• Max Woski

The Decline of Competition and Growth of Corporatism

Entrepreneurship - the sole engine of growth and the central hub of a free economy – must be nurtured and allowed to thrive if our economy is to come out of the pandemic with any real organic growth and allowed to recover from the continued ills of government stimulus which have prolonged and avoided the inevitable movement of labor due to changing demands post-pandemic.

It is likely that the current economic climate is also discouraging business entry and expansion, much of which is because of lockdowns and various government schemes such as furlough. However, the severe dangers of furlough have yet to be realized, and we potentially have a situation where many are “artificially” employed or have heightened expectations, which is a serious concern given the current rate of inflation. [1]

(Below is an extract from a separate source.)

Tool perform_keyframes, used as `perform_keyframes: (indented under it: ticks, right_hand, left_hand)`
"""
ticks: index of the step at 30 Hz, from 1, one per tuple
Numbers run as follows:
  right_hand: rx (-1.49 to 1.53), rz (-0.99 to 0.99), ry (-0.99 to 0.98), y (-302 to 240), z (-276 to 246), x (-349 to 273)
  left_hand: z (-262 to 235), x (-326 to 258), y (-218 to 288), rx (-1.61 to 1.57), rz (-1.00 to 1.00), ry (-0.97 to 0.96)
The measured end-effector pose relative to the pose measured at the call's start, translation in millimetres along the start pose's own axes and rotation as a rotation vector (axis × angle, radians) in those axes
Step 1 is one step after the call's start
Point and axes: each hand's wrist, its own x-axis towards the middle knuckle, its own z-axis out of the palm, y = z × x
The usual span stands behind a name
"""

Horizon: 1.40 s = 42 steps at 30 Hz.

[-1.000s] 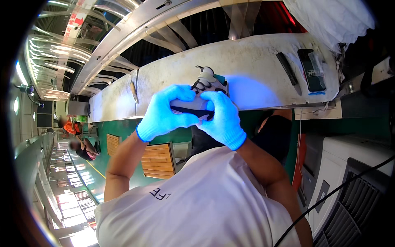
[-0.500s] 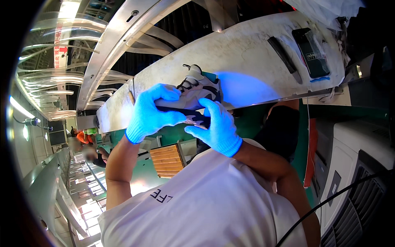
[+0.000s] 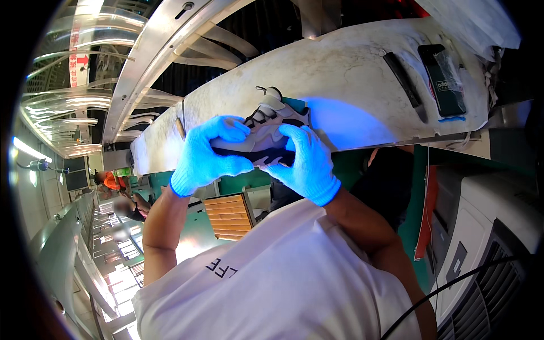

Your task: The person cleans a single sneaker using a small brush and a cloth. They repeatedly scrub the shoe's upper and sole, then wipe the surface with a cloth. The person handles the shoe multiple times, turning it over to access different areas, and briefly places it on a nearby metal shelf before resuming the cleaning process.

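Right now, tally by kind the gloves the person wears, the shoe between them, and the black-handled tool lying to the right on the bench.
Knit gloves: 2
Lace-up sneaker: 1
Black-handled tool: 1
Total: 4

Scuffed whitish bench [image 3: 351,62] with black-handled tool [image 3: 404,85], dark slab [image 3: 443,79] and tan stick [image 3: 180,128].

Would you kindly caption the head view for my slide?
Gloved left hand and right hand hold a lace-up sneaker at a stained worktable.
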Motion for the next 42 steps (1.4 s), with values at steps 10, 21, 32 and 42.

What is more concerning, however, is the fact that competition within industry and services has been following a decline seen since the 20th century. We are now seeing the concentration of our industries and services in the hands of large corporations rather than in many different hands. Competition, whereby many small or medium-sized businesses are fighting against each other for consumers, is essential for a healthy economy containing increasing productivity and growth.

This trend has unfortunately been brewing for some time. Small businesses have been gradually disappearing from Britain since the mid-20th century, with 76,000 fewer companies employing 200 people or less in 1963 than there had been in 1935, and their combined share of manufacturing output was a mere 16 per cent.[2] According to data from the FSB, there were 5.5 million small businesses at the start of 2021. Compared with the previous year, the private sector business population decreased by 6.5% (-389,600 businesses).

Although the vast majority of businesses in the UK employ fewer than 10 people, these businesses only account for 21% of employment and 14% of turnover. However, there are 8,000 large businesses (businesses with more than 250 employees) which are only 0.1% of businesses but 39% of employment and 14% of turnover. [3]

Some of the main community-orientated impacts of small businesses are our high streets, areas where small businesses will inevitably be found. It is only natural for thriving communities to contain thriving small businesses, full of local people who have specific knowledge of their locality and also support from the community. Importantly, small businesses allow people to have a stake in their community and ultimately in society, which is essential in lower-income communities where disillusionment is increasing.

Greater dynamism – the extent to which businesses displace one another – is associated with more competitive markets. Churn among the very top firms in each sector fell throughout the financial crisis and remains significantly below where it was in 1998, suggesting that large incumbents have an increasingly stable position. This brings us to the worst form of capitalism, where free enterprise is not stimulated or allowed to flourish, and society doesn’t reap the benefits of competition. Instead, we’re left with a stale system that hinders both innovation and productivity growth. The UK’s level of productivity has been lower than other advanced economies since the 1960s [4] and establishing the well-founded principles of free-market capitalism is essential if we are to reverse this worrying trend.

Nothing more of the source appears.